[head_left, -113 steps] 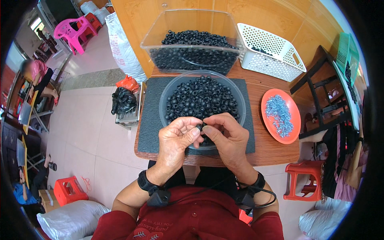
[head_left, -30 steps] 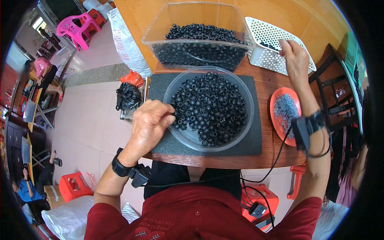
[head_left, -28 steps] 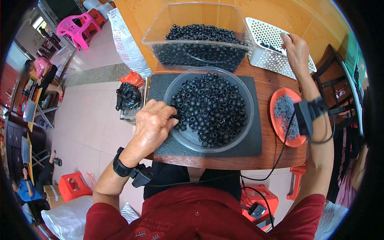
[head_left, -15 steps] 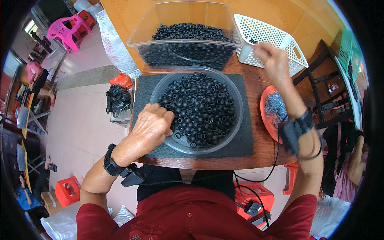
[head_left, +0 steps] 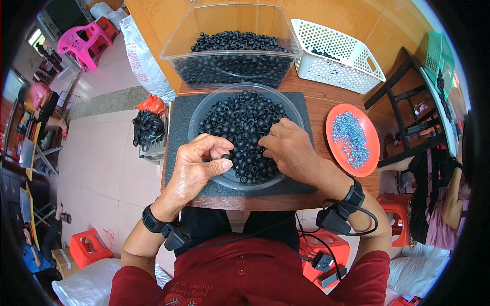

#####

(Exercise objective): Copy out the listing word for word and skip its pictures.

(Result for this exercise):
[head_left, -113 steps] 
[head_left, -30 steps] 
[head_left, -28 steps] 
[head_left, -15 steps] 
[head_left, +0 steps] 

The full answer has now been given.